**Task item**: For the material below, output exactly the span from the line with "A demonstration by" to the line with "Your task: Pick", including both, and nothing besides.

**Dataset content**:
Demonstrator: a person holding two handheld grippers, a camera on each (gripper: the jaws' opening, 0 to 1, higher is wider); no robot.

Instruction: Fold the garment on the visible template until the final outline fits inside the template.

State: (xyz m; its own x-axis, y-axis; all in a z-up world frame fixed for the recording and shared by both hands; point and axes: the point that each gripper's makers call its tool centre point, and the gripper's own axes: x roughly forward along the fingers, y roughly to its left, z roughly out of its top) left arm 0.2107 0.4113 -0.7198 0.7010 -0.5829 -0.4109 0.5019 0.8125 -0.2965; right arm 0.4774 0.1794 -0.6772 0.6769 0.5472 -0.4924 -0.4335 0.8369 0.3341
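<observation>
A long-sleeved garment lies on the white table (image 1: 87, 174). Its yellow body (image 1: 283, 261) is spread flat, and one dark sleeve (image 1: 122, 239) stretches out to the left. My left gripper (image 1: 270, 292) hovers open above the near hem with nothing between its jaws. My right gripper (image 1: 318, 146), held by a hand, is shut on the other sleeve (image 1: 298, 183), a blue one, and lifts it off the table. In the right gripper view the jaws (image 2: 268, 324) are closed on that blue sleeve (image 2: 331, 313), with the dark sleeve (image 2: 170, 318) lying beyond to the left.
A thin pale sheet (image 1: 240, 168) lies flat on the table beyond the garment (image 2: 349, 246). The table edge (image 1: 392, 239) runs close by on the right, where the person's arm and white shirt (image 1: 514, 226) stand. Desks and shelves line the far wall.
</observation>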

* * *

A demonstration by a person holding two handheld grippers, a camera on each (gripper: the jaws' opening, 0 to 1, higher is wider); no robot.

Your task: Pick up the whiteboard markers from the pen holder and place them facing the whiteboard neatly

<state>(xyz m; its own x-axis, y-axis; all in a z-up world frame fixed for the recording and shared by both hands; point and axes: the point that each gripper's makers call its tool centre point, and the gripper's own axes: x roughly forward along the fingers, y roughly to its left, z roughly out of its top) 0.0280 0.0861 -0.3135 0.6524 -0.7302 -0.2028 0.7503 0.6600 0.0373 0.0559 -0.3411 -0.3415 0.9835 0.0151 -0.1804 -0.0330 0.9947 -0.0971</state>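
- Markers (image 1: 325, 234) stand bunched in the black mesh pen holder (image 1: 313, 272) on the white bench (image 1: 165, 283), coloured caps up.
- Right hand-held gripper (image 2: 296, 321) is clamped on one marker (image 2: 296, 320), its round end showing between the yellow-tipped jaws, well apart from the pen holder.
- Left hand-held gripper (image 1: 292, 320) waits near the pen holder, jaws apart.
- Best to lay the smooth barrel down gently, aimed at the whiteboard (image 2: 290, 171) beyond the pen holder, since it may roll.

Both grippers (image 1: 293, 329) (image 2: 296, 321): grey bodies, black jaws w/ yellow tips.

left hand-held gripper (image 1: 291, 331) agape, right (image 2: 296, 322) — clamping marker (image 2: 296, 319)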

**Your response**:
A demonstration by a person holding two handheld grippers, a camera on each (gripper: the jaws' opening, 0 to 1, higher is wider); no robot.

Your task: Pick up the whiteboard markers from the pen holder and place them facing the whiteboard neatly

Nothing else is part of this output.